I was able to determine an average Hue value, but this is for the entire image. It would be more useful if I could get Hue values for each of the 9 individual circles. Is there a way to do this without me creating individual masks and applying them seperately?
I've attached part of the code below which I've seen in a previous answer, however is errors for the "isInsideCircle = distances <= Rad ;" line due to "Matrix dimensions must agree"
N.B. The images are screengrabs so please ignore the inconsistency of dimensions and positions. I added them just as a visual aid.
Variables
Rad = [110;110...] - This is the radius for all 9 circles
k=1:9 (Number of circles)
C(k,1) and C(k,2) are the X and Y coordinates for Circle k's centre. - This array has all coordinates for 9 circle centres.

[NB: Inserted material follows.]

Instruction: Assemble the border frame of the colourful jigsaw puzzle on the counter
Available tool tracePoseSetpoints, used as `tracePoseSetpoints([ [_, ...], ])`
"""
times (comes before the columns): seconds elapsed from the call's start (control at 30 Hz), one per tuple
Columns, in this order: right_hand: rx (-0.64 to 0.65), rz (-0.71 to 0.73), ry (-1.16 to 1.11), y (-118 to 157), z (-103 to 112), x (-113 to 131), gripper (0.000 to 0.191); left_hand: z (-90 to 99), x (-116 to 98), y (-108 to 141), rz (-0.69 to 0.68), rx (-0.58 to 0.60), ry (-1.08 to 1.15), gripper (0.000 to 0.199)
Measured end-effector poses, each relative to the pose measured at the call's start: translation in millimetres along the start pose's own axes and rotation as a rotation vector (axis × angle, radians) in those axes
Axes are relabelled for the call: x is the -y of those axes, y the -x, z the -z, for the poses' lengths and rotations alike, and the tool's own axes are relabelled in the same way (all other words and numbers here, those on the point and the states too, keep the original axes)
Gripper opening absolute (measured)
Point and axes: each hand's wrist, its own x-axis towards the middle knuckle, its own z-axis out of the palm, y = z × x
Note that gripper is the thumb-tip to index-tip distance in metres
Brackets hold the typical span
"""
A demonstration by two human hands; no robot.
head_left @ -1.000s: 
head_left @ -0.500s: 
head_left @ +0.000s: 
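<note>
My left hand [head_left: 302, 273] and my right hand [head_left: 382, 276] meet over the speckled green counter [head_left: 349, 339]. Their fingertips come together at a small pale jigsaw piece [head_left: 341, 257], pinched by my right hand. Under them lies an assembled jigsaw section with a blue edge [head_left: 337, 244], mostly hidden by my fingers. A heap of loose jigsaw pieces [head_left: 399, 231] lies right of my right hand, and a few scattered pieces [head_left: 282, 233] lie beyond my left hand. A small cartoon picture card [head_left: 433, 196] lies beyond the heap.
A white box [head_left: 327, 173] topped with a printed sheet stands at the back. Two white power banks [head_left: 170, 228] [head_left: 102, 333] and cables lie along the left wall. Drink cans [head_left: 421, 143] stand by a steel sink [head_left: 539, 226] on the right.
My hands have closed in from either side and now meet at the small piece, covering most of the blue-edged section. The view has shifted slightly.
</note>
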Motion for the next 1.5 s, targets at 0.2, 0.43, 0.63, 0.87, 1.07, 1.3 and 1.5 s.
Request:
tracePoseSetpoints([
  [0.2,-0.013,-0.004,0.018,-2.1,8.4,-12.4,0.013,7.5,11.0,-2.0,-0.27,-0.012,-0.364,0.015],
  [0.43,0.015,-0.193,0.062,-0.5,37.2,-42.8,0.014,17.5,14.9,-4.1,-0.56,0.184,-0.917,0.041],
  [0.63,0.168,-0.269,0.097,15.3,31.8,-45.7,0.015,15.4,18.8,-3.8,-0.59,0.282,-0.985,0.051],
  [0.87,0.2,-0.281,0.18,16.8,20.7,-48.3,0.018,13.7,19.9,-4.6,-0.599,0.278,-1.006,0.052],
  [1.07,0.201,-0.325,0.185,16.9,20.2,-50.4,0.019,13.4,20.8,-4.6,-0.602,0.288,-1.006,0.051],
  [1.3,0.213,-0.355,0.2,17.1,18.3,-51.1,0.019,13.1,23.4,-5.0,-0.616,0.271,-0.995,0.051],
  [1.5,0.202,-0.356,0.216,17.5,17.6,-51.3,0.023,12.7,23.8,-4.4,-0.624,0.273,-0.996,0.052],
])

XCo and YCo are the dimensions of my image (3712x5568)
for k = 1:numel(Rad)
ROI2 = images.roi.Circle(gca); % create an ROI object
ROI2.Radius = Rad(k); % specify its size and location
ROI2.Center = C(k,:);
for XCo = 1:3712
for YCo = 1:5568
distances(XCo,YCo) = sqrt( (XCo - C(k,1)).^2 + (YCo - C(k,2)).^2 );
isInsideCircle = distances <= Rad ;
counts = isInsideCircle ;
end
end
end

Answers (1)

Milan Bansal
Milan Bansal on 29 Jan 2024
Edited: Milan Bansal on 29 Jan 2024
Hi Matthew,
I understand that you want to calculate the average hue value for each of the 9 circles in the image without creating the individual masks and applying them separately. Also
It is required to calculate the individual mask to get the average hue values for each circle, however "meshgrid" can be used to calculate the distances of pixels from the centre of each circle instead of iterating through all the X and Y coordinates in the entire image.

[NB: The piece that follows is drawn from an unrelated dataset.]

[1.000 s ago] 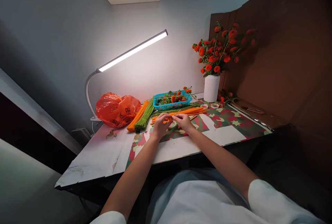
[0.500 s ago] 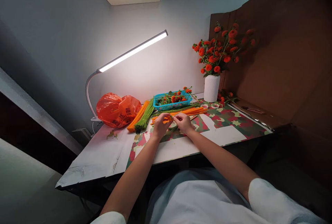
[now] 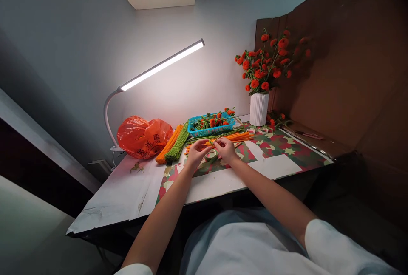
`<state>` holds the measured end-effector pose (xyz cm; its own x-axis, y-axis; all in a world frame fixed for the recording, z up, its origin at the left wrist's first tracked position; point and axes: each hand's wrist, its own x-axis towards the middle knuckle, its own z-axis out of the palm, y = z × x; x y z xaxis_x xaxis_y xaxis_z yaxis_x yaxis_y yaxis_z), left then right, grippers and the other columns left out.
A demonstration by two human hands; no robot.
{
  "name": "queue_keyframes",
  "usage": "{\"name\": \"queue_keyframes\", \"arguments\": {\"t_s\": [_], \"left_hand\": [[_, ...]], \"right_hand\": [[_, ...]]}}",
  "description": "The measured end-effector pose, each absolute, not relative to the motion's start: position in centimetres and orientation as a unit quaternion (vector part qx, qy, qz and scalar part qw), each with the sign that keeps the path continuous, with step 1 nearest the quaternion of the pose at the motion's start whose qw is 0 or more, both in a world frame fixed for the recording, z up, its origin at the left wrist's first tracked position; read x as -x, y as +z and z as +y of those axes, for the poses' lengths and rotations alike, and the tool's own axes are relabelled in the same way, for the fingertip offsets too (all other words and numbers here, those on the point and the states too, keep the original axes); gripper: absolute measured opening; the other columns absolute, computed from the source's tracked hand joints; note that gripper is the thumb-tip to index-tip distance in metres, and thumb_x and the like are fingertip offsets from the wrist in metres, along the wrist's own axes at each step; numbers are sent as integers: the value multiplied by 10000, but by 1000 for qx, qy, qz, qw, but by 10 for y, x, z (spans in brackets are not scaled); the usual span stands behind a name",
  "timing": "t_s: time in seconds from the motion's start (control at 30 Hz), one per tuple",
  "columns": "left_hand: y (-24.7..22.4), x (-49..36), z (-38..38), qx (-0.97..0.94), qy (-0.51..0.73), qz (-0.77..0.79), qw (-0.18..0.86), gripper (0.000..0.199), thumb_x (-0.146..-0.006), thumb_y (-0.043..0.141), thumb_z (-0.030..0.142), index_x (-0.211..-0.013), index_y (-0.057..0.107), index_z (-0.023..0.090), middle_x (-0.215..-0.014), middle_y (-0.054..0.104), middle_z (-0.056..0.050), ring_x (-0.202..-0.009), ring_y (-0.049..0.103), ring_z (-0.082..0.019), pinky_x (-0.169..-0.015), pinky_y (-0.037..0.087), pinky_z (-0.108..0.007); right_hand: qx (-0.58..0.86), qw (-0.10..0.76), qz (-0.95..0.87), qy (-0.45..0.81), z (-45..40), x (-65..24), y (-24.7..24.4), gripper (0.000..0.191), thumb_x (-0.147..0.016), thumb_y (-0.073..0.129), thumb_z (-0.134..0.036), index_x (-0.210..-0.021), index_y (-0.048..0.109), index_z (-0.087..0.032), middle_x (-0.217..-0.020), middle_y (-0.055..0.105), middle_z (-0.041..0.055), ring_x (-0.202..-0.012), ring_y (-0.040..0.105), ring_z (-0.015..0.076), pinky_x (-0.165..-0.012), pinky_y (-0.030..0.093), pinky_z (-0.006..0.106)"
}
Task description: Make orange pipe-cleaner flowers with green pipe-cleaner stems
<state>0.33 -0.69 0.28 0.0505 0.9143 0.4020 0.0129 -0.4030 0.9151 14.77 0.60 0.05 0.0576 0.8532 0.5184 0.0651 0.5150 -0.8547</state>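
While the left hand (image 3: 197, 152), nearly closed, and the right hand (image 3: 226, 149), pinching, are holding a tiny yellow-green piece (image 3: 209, 143) over the table (image 3: 216, 185), just on the far side of the tape roll (image 3: 216, 155), soft, steady squeezing should be stopping slips.

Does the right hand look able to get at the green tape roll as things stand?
Probably yes: the tape roll lies close to the right hand, with nothing seen between them. That hand seems to pinch a small piece, though, which might need releasing first.
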Motion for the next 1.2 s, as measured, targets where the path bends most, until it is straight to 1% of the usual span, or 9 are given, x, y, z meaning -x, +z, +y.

Please refer to the steps and pseudo code in the code snippet below:
% Extract the hue channel from the HSV Image
hueChannel = hsvImg(:,:,1);
% Initialize the array for average hue values
averageHues = zeros(1, 9);
% Create grid of coordinates
[X, Y] = meshgrid(1:3712, 1:5568);
% Loop through each circle to calculate the average hue
for k = 1:9
% Calculate the squared distance from the center of the kth circle
distSquared = (X - centers(k,1)).^2 + (Y - centers(k,2)).^2;
% Find the indices of pixels that lie within the kth circle
circleIndices = distSquared <= Rad(k)^2;
% Calculate the average hue for the kth circle
averageHues(k) = mean(hueChannel(circleIndices));
end
Please refer to the following documentation link to learn more about "meshgrid".
Hope this helps!
  1 Comment
Matthew
Matthew on 29 Jan 2024
Hi,
Thank you for your reply! Your code appears to function, however some of the values are very low/zero.

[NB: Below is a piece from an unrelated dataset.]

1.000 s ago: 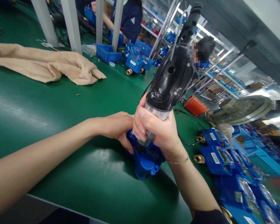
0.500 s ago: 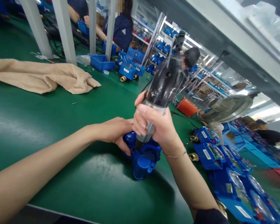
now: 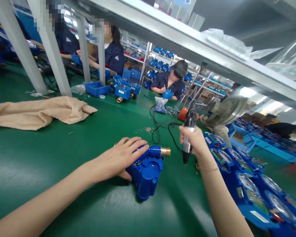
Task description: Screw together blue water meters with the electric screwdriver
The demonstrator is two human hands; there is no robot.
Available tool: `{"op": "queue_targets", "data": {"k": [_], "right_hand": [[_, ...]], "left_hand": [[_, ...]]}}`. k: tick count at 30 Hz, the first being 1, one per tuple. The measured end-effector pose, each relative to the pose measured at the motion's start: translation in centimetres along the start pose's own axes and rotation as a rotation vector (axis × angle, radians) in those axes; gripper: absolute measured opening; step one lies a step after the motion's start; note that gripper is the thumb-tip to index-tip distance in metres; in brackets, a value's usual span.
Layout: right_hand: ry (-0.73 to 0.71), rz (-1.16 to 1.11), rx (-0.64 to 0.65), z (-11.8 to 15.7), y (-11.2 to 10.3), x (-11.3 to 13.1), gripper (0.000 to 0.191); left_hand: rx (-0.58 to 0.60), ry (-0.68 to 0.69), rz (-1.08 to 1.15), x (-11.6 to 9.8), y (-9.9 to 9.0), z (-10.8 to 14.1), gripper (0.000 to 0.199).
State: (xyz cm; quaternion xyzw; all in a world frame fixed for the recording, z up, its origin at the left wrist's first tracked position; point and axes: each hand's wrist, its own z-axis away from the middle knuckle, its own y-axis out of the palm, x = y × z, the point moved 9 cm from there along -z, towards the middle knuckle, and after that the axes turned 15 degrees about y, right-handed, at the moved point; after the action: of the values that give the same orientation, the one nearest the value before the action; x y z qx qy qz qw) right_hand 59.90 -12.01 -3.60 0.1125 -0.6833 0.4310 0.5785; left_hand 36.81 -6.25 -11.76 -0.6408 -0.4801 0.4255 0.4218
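A blue water meter with a brass threaded end lies on the green tabletop in front of me. My left hand is laid over its left side, fingers across the top and thumb low on the near side, holding it. Part of the meter is hidden under that hand. To the right, my right hand is wrapped round a black-and-silver electric screwdriver. Its bit points down, above the table and apart from the meter.
Small screws and a black cable lie beyond the meter. Finished-looking meters crowd the right side. A beige cloth lies at left, near a blue bin. Co-workers sit across the table. A shelf beam runs overhead.
The screwdriver has come off the meter and moved right in my right hand. My left hand stays on the meter, its fingers now over the top. The view has shifted, showing more beyond the meter.
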Motion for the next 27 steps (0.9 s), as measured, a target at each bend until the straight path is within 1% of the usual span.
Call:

I managed to create masks for the individual tablets, and have made a very inefficient code to average the Hue. My only worry is this gives me different values compared to when using your code.
Tab1=BW2;
Circle1=images.roi.Circle(gca);
Circle1.Radius=110;
Circle1.Center=C(1,:);
TabMask1=createMask(Circle1, Tab1);
Tab1(TabMask1)=1;
Tab1(~TabMask1)=0;
Tab1RGB=bsxfun(@times, TabRGB1, cast(Tab1, 'like', TabRGB1));
Tab1HSV=rgb2hsv(Tab1RGB);
[Hue1, Sat1, Val1] =imsplit(Tab1HSV);
MeanHue(1,1)=mean(Hue1(:));
This set of code is repeated for each tablet. "MeanHue" is using my code and "averageHues" is using the code you supplied. Do you know which data set is accurate?
N.B. BW2 is the binary mask I supplied in my original post.